アーティストやプロデューサーが生き残るために「バズりやすい音楽」を作ることは合理的ですが、それが積み重なると、そのジャンル固有の文化的文脈が失われていきます。
3. レコーディング環境の民主化と「音の個性」
Audio-TechnicaやRodeなどの高品質なコンデンサーマイクが以前より安価に入手できるようになり、自宅スタジオでのレコーディングが一般化しました。これにより「録音の粗さ」という土着感は消え、クリーンで均一なサウンドが増えています。
良い面もありますが、逆説的に「あの録音特有の空気感・温度感」が失われる側面もあります。
ルーツを保ちながら現代的に制作するためのアプローチ
では、DTMerとしてどうすればジャンルのアイデンティティを守りながら現代的な制作ができるのでしょうか?
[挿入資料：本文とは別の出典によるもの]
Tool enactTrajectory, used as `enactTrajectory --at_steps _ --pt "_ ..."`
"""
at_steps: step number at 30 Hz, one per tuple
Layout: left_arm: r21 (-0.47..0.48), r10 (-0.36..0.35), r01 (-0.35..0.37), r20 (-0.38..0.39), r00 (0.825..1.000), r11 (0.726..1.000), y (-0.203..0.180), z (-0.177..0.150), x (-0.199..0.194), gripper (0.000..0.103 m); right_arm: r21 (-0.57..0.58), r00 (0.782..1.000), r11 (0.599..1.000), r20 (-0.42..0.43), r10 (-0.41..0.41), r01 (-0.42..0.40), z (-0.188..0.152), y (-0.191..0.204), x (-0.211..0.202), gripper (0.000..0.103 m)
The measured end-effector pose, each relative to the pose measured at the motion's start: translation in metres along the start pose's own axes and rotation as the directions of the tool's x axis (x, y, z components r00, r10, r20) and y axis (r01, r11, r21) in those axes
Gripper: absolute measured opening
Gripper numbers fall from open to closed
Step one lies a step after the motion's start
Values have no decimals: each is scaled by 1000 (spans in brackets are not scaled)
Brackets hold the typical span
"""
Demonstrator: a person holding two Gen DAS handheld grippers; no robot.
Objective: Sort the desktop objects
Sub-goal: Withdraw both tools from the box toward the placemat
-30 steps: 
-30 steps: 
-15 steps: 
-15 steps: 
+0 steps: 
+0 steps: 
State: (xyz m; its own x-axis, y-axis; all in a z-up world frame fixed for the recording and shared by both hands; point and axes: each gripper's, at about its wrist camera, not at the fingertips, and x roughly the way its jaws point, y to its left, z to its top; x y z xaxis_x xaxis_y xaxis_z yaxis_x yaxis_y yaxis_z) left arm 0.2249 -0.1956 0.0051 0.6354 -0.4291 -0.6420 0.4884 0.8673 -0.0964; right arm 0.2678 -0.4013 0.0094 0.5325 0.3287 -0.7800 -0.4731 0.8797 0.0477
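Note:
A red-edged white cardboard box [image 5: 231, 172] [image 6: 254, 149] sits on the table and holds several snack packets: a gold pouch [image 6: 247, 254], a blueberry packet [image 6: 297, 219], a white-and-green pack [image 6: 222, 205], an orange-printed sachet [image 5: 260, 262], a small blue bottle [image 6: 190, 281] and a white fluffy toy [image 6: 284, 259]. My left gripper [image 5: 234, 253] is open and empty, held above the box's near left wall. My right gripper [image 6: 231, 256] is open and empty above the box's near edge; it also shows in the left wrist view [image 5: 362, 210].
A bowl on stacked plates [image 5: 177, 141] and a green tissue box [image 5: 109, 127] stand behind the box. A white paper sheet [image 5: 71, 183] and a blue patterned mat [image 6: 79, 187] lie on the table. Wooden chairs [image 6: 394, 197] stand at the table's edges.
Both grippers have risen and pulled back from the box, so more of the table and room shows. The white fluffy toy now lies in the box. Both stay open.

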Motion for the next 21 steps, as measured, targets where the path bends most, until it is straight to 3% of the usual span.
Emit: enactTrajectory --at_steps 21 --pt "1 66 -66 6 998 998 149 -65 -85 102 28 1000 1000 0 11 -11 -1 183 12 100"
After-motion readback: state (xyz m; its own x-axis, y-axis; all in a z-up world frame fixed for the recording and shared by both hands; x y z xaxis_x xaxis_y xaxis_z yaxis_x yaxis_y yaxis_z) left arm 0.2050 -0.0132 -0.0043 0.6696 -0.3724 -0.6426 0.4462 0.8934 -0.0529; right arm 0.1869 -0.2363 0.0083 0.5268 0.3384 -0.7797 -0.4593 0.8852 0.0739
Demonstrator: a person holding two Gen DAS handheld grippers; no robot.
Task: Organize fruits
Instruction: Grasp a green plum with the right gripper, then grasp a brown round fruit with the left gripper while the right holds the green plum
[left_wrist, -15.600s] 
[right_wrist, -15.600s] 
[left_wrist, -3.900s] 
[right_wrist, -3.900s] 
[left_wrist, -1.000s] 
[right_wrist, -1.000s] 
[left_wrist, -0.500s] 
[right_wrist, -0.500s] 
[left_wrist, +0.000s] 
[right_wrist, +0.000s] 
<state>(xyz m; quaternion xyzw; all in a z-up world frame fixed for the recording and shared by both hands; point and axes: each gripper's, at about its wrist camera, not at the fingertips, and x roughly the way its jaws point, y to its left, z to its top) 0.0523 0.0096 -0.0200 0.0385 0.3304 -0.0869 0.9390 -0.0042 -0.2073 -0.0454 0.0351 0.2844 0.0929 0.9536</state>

① フィールドレコーディングで「土地の音」を取り込む
Zoom H5やTascam DR-40Xなどのポータブルレコーダーを使ったフィールドレコーディングは、その土地固有のアンビエンス・楽器・声を取り込む強力な手段です。サンプルライブラリにはない「本物の空気感」を楽曲に混ぜることで、独自性を生み出せます。
② エスニック音源・民族楽器VSTの活用
Native Instruments KompleteやSpitfire LABSには、民族楽器系の音源が多数含まれています。シタール、タブラ、バンスリーといったインド伝統楽器のサンプル音源をDAWに組み込むことで、現代的なプロダクションとトラディショナルなテクスチャーを融合できます。
③ ストーリーテリングを意識した構成設計
音楽プロデューサーとして、楽曲の「起承転結」や感情の流れを意識した構成設計を行うことも重要です。商業的なヒット狙いのループ構造だけでなく、伝統音楽が持っていた物語的な展開を意識すると、音楽的な深みが増します。
音楽の進化と保存:どちらが正しいのか?
この問いに対する答えは一つではありません。音楽は常に変化し、異文化と交差することで発展してきました。ジャズもソウルもJ-POPも、その変容の歴史の上に今があります。
重要なのは、変化の「理由」と「意図」を持つことではないでしょうか。商業的圧力に流されるだけでなく、アーティスト自身が「何を伝えたいか」を意識して制作することが、ジャンルのアイデンティティを守る最大の力になると思います。
DTMerとして、使うツールや音源の選択一つひとつが、その音楽の「声」を形作っています。機材やプラグインの選択にも、そうした哲学を込めていきたいものですね。
まとめ
- ボジュプリー音楽の「アイデンティティ問題」は、DTM・音楽制作全般に通じる普遍的テーマ
- サンプルライブラリ依存・アルゴリズム最適化が「均一化」を加速させている
- フィールドレコーディング・民族楽器VSTの活用で独自性を保ちながら現代的な制作が可能
- 最終的には「何を伝えたいか」というアーティストの意図が、音楽のアイデンティティを守る
音楽制作ツールはあくまで手段です。どんなに高性能なDAWやプラグインを使っても、その音楽に「魂」を込めるのはアーティスト自身。Piyush Mishraa氏の問いは、私たちDTMerにも深く刺さる言葉でした。